EXERCISE INSTRUCTIONS:
Retype the listing that follows without a single change.

DATA EXTRACT:

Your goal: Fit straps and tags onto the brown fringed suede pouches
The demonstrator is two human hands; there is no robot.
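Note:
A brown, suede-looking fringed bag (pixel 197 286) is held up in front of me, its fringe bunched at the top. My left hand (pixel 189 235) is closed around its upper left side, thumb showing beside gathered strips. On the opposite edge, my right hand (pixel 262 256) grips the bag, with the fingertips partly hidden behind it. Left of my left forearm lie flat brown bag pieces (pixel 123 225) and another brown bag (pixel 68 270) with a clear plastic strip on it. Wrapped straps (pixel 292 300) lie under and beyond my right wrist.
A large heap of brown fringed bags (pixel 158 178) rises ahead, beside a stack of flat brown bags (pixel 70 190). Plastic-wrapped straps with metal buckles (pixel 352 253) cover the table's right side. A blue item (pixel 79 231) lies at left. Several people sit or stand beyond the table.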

FINAL ANSWER:
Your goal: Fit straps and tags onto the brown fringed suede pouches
The demonstrator is two human hands; there is no robot.
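Note:
A brown, suede-looking fringed bag (pixel 197 286) is held up in front of me, its fringe bunched at the top. My left hand (pixel 189 235) is closed around its upper left side, thumb showing beside gathered strips. On the opposite edge, my right hand (pixel 262 256) grips the bag, with the fingertips partly hidden behind it. Left of my left forearm lie flat brown bag pieces (pixel 123 225) and another brown bag (pixel 68 270) with a clear plastic strip on it. Wrapped straps (pixel 292 300) lie under and beyond my right wrist.
A large heap of brown fringed bags (pixel 158 178) rises ahead, beside a stack of flat brown bags (pixel 70 190). Plastic-wrapped straps with metal buckles (pixel 352 253) cover the table's right side. A blue item (pixel 79 231) lies at left. Several people sit or stand beyond the table.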

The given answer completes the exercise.